If we further assume the potential outcome $Y_t^{\overline{a_t}}$ has the same marginal mean as the potential outcome $Y_t^{a_t}$, that is $E[Y_t^{\overline{a}}]=E[Y_t^{a_t}]$, then the two weighting procedures both estimate the marginal mean of potential outcome $Y_t^{\overline{a_t}}$.

3. Changes from Prior Study

Drug exposure

For the present study, there were minor changes in the definitions of drug exposure. In the prior study, current use began on the day the prescription was filled and terminated with the end of the days of supply.⁴ We reduced the number of prescriptions per person by combining contiguous prescriptions for study opioids, so long as the periods of current use overlapped, combined current use was no more than 30 days (Tennessee Medicaid generally has a maximum of 30 days of supply) and none of the covariates changed. This only affected the marginal structural model analyses, for which reducing the number of time periods per person led to more stable weights. We also extended the period of current use by 1 day for prescriptions for which this period was less than 30 days, which did not materially affect study findings.

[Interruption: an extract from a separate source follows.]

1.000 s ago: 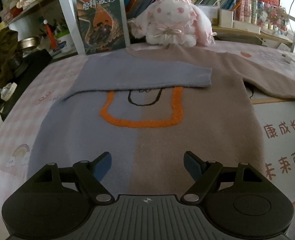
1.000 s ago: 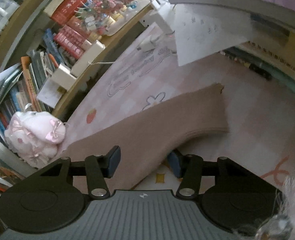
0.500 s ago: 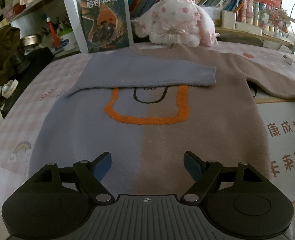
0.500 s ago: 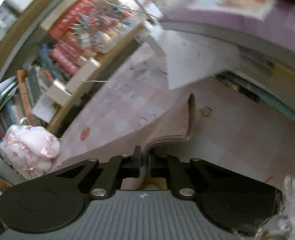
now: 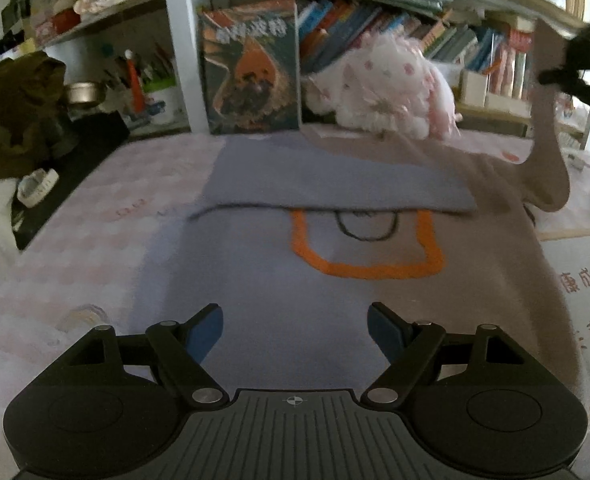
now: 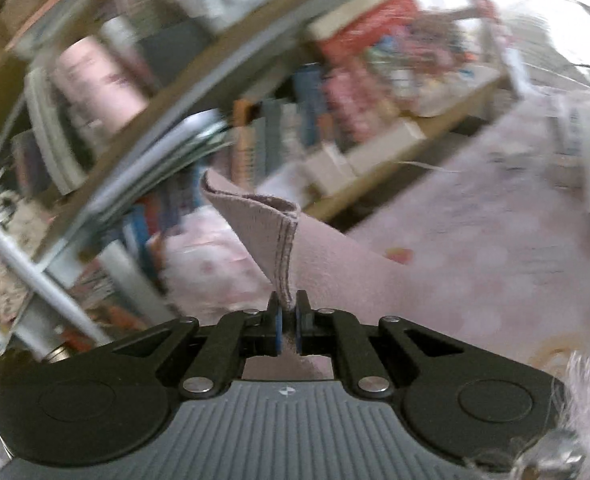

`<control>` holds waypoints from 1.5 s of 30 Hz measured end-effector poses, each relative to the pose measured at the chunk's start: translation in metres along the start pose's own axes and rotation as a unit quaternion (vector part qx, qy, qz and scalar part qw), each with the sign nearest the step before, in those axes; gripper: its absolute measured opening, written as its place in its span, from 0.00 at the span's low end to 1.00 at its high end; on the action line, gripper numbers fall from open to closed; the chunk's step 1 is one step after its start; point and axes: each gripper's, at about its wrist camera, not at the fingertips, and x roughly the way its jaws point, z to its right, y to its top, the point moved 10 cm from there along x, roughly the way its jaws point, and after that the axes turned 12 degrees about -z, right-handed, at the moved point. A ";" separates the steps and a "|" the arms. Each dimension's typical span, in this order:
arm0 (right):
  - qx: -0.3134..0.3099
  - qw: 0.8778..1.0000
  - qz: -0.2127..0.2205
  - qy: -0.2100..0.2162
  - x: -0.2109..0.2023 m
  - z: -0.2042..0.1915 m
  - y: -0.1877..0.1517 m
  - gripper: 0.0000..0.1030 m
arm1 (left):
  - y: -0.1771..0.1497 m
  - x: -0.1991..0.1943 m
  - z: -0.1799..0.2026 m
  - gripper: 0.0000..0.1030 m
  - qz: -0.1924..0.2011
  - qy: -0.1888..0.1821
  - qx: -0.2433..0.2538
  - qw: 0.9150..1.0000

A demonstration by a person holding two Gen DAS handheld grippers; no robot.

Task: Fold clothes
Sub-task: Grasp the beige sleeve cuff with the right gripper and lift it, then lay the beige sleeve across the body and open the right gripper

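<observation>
While lying flat just ahead of the left gripper (image 5: 295,332), reads as a thick, fuzzy knit: sweater (image 5: 279,304), grey-blue on the half before the left finger, dusty brown on the half before the right finger, split down the middle by a straight line. Carries a raised orange outline (image 5: 367,268) of looped yarn farther ahead of the fingertips, U-shaped, with a thin black curve inside it. Has the blue sleeve (image 5: 335,184) folded flat across the chest beyond that, a long straight-edged band covering the top of the outline. Rests on a pink checked cover (image 5: 107,232), soft-looking, out to the left of the left finger.

Stands wide open at the left gripper, blue pads (image 5: 203,332) far apart, gripping nothing, poised over the hem.

Clamps almost fully closed at the right gripper (image 6: 289,320), the thin gap between its pads filled by the cuff end of the brown sleeve (image 6: 255,224). Rises from those fingertips as a curled, doubled flap with a stitched edge, matte and felt-like. Hangs, in the left wrist view, high and to the right of the right finger, clear of the cover, draping in a smooth curve down to the shoulder.

Beyond the left fingertips, past the collar: fluffy white-and-pink plush rabbit (image 5: 387,84), beside it a glossy upright book (image 5: 251,80), blurred.
</observation>
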 end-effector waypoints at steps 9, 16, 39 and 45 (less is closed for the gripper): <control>-0.082 0.997 -0.013 0.011 0.049 -0.118 -0.041 0.05 | -0.013 -0.009 -0.064 0.79 0.029 -0.016 0.023 0.999; -0.121 0.992 -0.031 -0.009 0.096 -0.163 -0.075 0.05 | -0.023 -0.011 -0.105 0.79 0.031 -0.014 0.022 0.999; -0.269 0.943 -0.186 -0.055 0.111 -0.165 -0.196 0.42 | -0.027 -0.003 -0.134 0.79 0.017 -0.052 0.015 0.998; -0.269 0.938 -0.175 -0.129 0.041 -0.106 -0.219 0.43 | -0.030 0.005 -0.134 0.79 -0.001 -0.072 0.010 0.997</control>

This permitted combining prescriptions with a 1 day separation between periods of current use (not uncommon for the study opioids), further reducing the number of prescriptions per person.

Covariates

The original study included 206 covariates. The present analysis included 22 covariates (Appendix Table 1) that accounted for most of the confounding. The prescription-relative propensity-scorestratified analysis based on the 206 covariates from the original study yielded an HR of 1.82, whereas that from the analysis based on the 22 covariates for the present study was 1.74.

Appendix Table 1.

Study covariates, binary unless otherwise noted.

Covariate	Comparison
1. Age at prescription fill	Continuous, per year
2. Calendar year 1992 to 1995	Vs 2004–2007
3. Calendar year 1996 to 1999	Vs 2004–2007
4. Calendar year 2000 to 2003	Vs 2004–2007
5. Sex, female	Vs male
6. Residence standard metropolitan statistical area	Yes vs no
7. Medicaid enrollment uninsured	Yes vs no
8. Benzodiazepine, former (use past year but not past 90 days)	Vs no use past year
9. Benzodiazepine, recent (use past 90 days but not current use)	Vs no use past year
10. Benzodiazepine, current, <5mg diazepam equivalents**	Vs no use past year
11. Benzodiazepine, current, 6–9mg	Vs no use past year
12. Benzodiazepine, current, 10–19mg	Vs no use past year
13. Benzodiazepine, current, 20+mg	Vs no use past year
14. Selective serotonin reuptake inhibitor	Any past year vs none
15. Bipolar disorder medication	Any past year vs none
16. Emergency department visit prior 30 days	Yes vs no
17. Musculoskeletal relaxant	Any past year vs none
18. Unintentional fall	Any past year vs none
19. Emergency department visit for injury, 1–5 visits	Vs none past year
20. Emergency department visit for injury, 6 or more visits	Vs none past year
21. Outpatient visits for injury, 1–10 visits	Vs none past year
22. Outpatient visits for injury, 11 or more visits	Vs none past year

4: Marginal Structural Model Weights

Weight calculation

The time-dependent weights are the product of a treatment weight (denoted by superscript x) and a censoring weight (superscript c):

$$\begin{array}{l}{w}_{it}=w_{it}^x\ast w_{it}^c\\ w_{it}^x={\prod }_{k=1}^t{p}_{ik}^x\\ w_{it}^c={\prod }_{k=1}^t{p}_{ik}^c\end{array}$$

where the individual terms for the products are

$$\begin{array}{l}{p}_{ik}^x=Pr[a_{ik}\mid {\overline{a}}_{ik-1},l_{i1}]/Pr[a_{ik}\mid {\overline{a}}_{ik-1},{\overline{l}}_{ik}]\\ p_{ik}^c=Pr[c_{ik}=0\mid {\overline{a}}_{ik},l_{i1}]/Pr[c_{ik}=0\mid {\overline{a}}_{ik},{\overline{l}}_{ik}]\end{array}$$

where the bar notation denotes the history of the values of the time-varying treatment or covariate through the specified time period (see Figure 2 for notation). The models for the treatment weight numerator and denominator, respectively, were

$$\begin{array}{l}\mathit{logit}\{Pr[a_{ik}=1]\}={\alpha }_0+{\alpha }_1\ast a_{ik-1}+{\alpha }_2\ast l_{i1}\\ \mathit{logit}\{Pr[a_{ik}=1]\}={\alpha }_0+{\alpha }_1\ast a_{ik-1}+{\alpha }_2\ast l_{ik}\end{array}$$

This modeled treatment probability for a time period as a function of treatment in the prior period and either the baseline covariates or the covariates in the current time period. (Throughout this section, for simplicity we denote all parameters with α, although these parameters clearly differ between models.) Given that much study opioid use was episodic, we hypothesized it was more strongly related to recent rather than remote history.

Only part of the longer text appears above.